The current status of children with acute lymphoblastic leukemia (ALL) who had developed CNS disease while being treated on protocol CCG-101 was investigated. Seven hundred thirty-six eligible patients were entered into the study between June 1972 and July 1974. All children who were greater than 18 months of age were eligible for randomization to a CNS prophylaxis trial for which one regimen gave only a short course of intrathecal methotrexate (IT MTX) as prophylaxis. All other regimens included radiation therapy as prophylaxis. Current follow-up (median, greater than 10 years) shows no significant difference by standard life-table analysis for ultimate survival, although a substantial excess of CNS episodes occurred on the IT MTX regimen. Of the 675 patients who completed induction therapy and achieved remission in the study, 100 (14.8%) developed CNS disease as the first evidence of relapse.
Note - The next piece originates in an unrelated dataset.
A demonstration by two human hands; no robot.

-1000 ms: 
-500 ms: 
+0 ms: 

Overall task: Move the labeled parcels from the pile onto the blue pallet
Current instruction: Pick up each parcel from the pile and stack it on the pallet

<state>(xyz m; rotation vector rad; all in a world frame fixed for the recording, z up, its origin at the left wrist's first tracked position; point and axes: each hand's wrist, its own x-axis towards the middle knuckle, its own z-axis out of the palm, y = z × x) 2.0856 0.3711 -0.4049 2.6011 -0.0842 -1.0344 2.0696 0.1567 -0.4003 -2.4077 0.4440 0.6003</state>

Fifty-five of these 100 had no subsequent CNS episodes. Only 17 of these 55 patients are surviving without further relapses since the CNS episode. The median time to isolated CNS relapse was 457 days. Time to the initial CNS relapse was found to be the most important factor for predicting outcome. Thirty-five of the 55 patients with isolated relapse subsequently relapsed in the bone marrow, and of these, 32 have died. Twenty patients of the 100 with CNS disease as the first evidence of relapse developed two episodes of CNS involvement and 17 of these 20 patients subsequently relapsed in the bone marrow; only one patient survived. Twenty-five patients of the 100 have shown a pattern of chronic CNS disease with multiple CNS relapses. The overall disease-free survival for the 100 patients who developed one or more relapse was only 16%. These data demonstrate that the occurrence of a CNS relapse is an indicator of poor subsequent outcome. Comparison of results of groups receiving different CNS prophylaxis required careful consideration of the entire pattern of relapses and mortality.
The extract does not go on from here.